Un conte de l’après-Corona

«Thursdays for Future»

Zu guter Letzt
Édition
2020/2930
DOI:
https://doi.org/10.4414/bms.2020.18673
Bull Med Suisses. 2020;101(2930):920

Affiliations
Dr méd., ancien secrétaire général de l’ASSM, Bâle

Publié le 14.07.2020

Une fois la grosse frayeur passée, alors que les patients se pressaient à nouveau dans les salles d’attente et que l’on recommençait à opérer, une jeune médecin assistante de l’Hôpital universitaire de Zurich réalisa que s’il s’était passé beaucoup de choses en très peu de temps, très peu de choses allaient changer sur le long terme. On ne parlait déjà plus de limiter les interventions à l’essentiel. Le système de santé était retombé dans ses bons vieux schémas. Lentement mais sûrement, il s’approchait du précipice – comme avant le ­COVID-19.
Notre jeune médecin décida d’agir contre cette évolution inéluctable. Un jeudi après-midi, elle se posta devant l’entrée principale de son hôpital avec une pancarte portant ces mots: «En grève pour l’avenir de notre système de santé». Elle le fit également le jeudi suivant, puis le suivant. La troisième fois, bingo: plusieurs journalistes viennent l’interviewer. Le message est clair. Dans sa forme actuelle, notre système de santé n’a pas d’avenir. De toute évidence, les ressources ne sont pas illimitées et nous en faisons un usage immodéré. Ce qu’il faudrait c’est un changement de paradigme. Renoncer au superflu et se concentrer sur des objectifs clairs.
L’écho dans l’opinion fut aussi vaste qu’inattendu. Tous les jeudis qui suivirent, on put observer des gens vêtus de blanc, de vert ou de bleu – selon le métier de la santé concerné – postés devant l’entrée des hôpitaux de différentes villes, avec des pancartes proclamant «Pour une médecine non pas maximale, mais optimale», «Moins, c’est plus!» ou encore «La santé est l’affaire de tous». Et les médias relayèrent le message selon lequel l’avenir du système serait assuré le jour où – au niveau institutionnel comme sur le terrain – les acteurs ­seraient capables de collaborer dans un esprit de confiance et de partenariat.
Par analogie avec le mouvement pour le climat, on se mit à parler des «Thursdays for Future». Et les médias furent informés que si l’on avait choisi le jeudi plutôt que le vendredi, c’était parce que le jeudi était généralement un «jour creux» pour les médecins, évitant ainsi de péjorer la prise en charge des patients.
Tant les sociétés cantonales que les sociétés de discipline ou les organisations faîtières furent prises au ­dépourvu par cette évolution soudaine. Elles n’avaient pas fini de livrer bataille contre les propositions de réforme du Conseil fédéral que leur base – et notamment les jeunes membres – se manifestait en appelant à des mesures beaucoup plus ambitieuses. Fait troublant, les manifestants ne faisaient que reprendre les exigences exprimées par l’académie de médecine quelques années plus tôt, sans grand retentissement à l’époque.
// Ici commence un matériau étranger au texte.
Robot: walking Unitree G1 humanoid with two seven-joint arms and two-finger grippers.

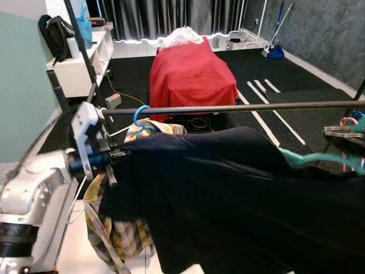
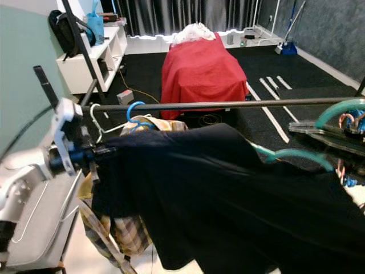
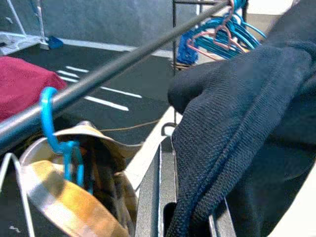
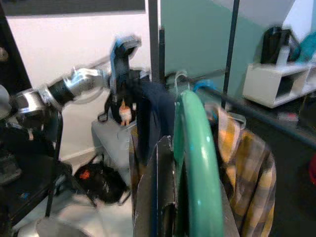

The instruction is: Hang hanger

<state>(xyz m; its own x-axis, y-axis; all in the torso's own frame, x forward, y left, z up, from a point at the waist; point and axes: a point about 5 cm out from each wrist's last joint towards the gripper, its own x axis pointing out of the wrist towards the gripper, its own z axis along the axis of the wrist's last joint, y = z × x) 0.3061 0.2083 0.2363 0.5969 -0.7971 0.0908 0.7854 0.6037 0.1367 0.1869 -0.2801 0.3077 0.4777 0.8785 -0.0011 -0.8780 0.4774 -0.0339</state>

Cela conférait toutefois une assise institutionnelle et scientifique à leurs revendications, qui ne pouvaient ainsi être qualifiées de «fantaisistes». Les politiciens étaient eux aussi passablement empruntés face à ces «Thursdays for Future», d’autant que les figures de proue du mouvement ne se laissaient récupérer par ­aucun parti.
Il ne fallut pas longtemps pour que le mouvement essaime partout en Europe. Notre jeune praticienne fut conviée à divers congrès internationaux de médecine, et même au Forum économique de Davos et à l’Assemblée générale de l’OMS à Genève. La NZZ la nomma «Personne de l’année» alors que le conseiller fédéral Alain Berset la rencontrait lors d’un entretien en tête à tête.
Et puis, ce que tous tenaient pour impossible arriva. Soudain, ce ne furent plus uniquement quelques sociétés de discipline, mais la totalité d’entre elles qui se mirent à dresser des listes d’interventions non essentielles auxquelles il était possible et souhaitable de ­renoncer. Subitement, le Parlement se déclara prêt à voter non seulement une loi efficace et cohérente sur la prévention des maladies, mais également une autre, sur la santé. Tout à coup, autant les médecins de famille que les patients étaient disposés à partager des données, pour que le système de santé cesse enfin de naviguer à l’aveugle. Et, chose inédite, on vit beaucoup de ceux qui jusque-là n’avaient reculé devant aucune dépense pour leur santé se mettre à pester contre les arthroscopies ou les perfusions de fer inutiles.
A un moment donné au cours de ce processus, tous les acteurs du système parvinrent à s’entendre sur la ­nécessité de poursuivre des objectifs durables. Et ils ­vécurent heureux jusqu’à la fin des temps.